Department of Biochemistry, M.V. Hospital for Diabetes and Prof. M. Viswanathan Diabetes Research Center (WHO Collaborating Center for Research Education and Training in Diabetes), Royapuram, Chennai, Tamil Nadu, India.
Int J Biol Macromol. 2020 Sep 15;159:402-405. doi: 10.1016/j.ijbiomac.2020.04.240. Epub 2020 May 1.
The greatest risk of developing type2 diabetes (T2DM) was conferred by rs7903146 SNP of Transcription factor7-like2 (TCF7L2) gene in many ethnic populations. The aim was to investigate the association of TCF7L2 (rs7903146) gene polymorphism among newly diagnosed diabetes subjects with different parental diabetes registry. A total of 171 subjects were categorized into 3 groups based on parental diabetes registry i.e. Conjugal Diabetes Registry (CDR) (n = 50), One Parental Diabetes Registry (OPDR) (n = 56) and Non Parental Diabetes Registry (NPDR) (n = 62) (control group).
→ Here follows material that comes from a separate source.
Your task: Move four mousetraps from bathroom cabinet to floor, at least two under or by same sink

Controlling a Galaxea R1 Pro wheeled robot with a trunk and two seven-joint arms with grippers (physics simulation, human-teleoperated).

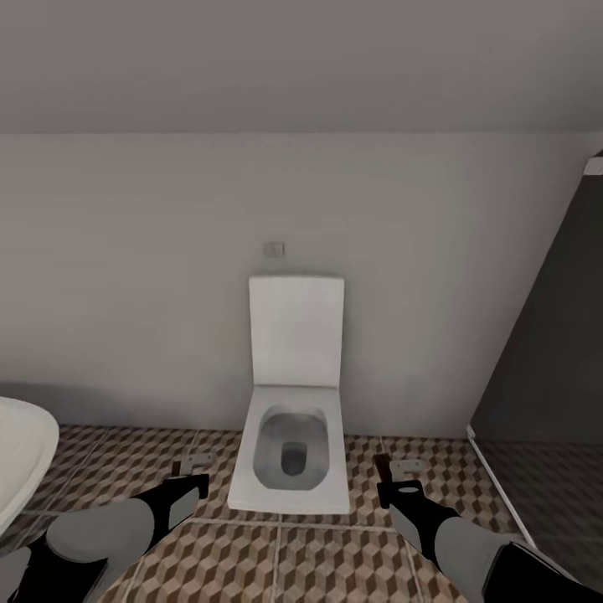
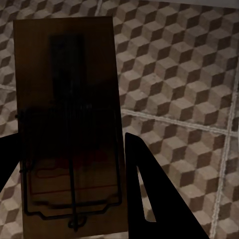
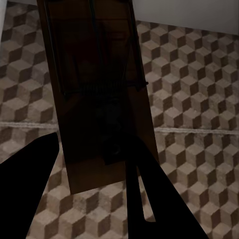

Kompetitive allele specific PCR (KASP) genotyping assay was used in real time PCR for identifying the genotypes. None of the biochemical parameters showed any significant difference between groups except age at onset of diabetes (p = 0.001). The T allele of TCF7L2 (rs7903146) was associated with significant risk of diabetes. TT genotype which doubles the diabetes risk showed significant association among OPDR whereas in CDR both CT and TT genotypes showed significant association than CC wild type. The 'T' allele of TCF7L2 SNP was associated with significant risk when compared between OPDRvsNPDR (OR 2.45, p = 0.003) and CDRvsNPDR (OR 2.82, p = 0.0007). In conclusion, TCF7L2 gene polymorphism and positive family history of diabetes are strongly associated irrespective of the presence of other risk factors among diabetes subjects.
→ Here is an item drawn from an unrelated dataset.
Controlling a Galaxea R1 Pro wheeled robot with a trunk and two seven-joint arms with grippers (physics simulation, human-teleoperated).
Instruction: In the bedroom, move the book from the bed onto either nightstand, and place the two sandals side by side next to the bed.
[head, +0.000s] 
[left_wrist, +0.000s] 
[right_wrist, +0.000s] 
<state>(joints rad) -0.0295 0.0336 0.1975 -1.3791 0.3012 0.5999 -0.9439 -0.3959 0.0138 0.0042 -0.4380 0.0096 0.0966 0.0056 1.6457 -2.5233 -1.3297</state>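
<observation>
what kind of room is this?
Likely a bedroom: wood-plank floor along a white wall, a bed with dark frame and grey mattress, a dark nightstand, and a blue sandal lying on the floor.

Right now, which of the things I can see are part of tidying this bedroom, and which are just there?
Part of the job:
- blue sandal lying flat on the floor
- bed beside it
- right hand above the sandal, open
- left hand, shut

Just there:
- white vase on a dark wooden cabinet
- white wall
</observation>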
在许多种族群体中,转录因子 7 样 2(TCF7L2)基因的 rs7903146 SNP 是导致 2 型糖尿病(T2DM)发病风险最大的因素。本研究旨在探讨 TCF7L2(rs7903146)基因多态性与不同父母糖尿病登记人群中新发糖尿病患者的相关性。根据父母糖尿病登记情况,将 171 例患者分为 3 组,即夫妻糖尿病登记组(CDR)(n=50)、单亲糖尿病登记组(OPDR)(n=56)和非父母糖尿病登记组(NPDR)(n=62)(对照组)。采用竞争性等位基因特异性 PCR(KASP)基因分型检测实时 PCR 识别基因型。除糖尿病发病年龄(p=0.001)外,各组间生化参数无显著差异。TCF7L2(rs7903146)的 T 等位基因与糖尿病发病风险显著相关。TT 基因型使糖尿病风险增加一倍,在 OPDR 中具有显著相关性,而在 CDR 中 CT 和 TT 基因型均与 CC 野生型相比具有显著相关性。与 NPDR 相比,OPDR(OR 2.45,p=0.003)和 CDR(OR 2.82,p=0.0007)中 TCF7L2 SNP 的 T 等位基因与显著风险相关。结论:无论糖尿病患者是否存在其他危险因素,TCF7L2 基因多态性和阳性家族糖尿病史与糖尿病密切相关。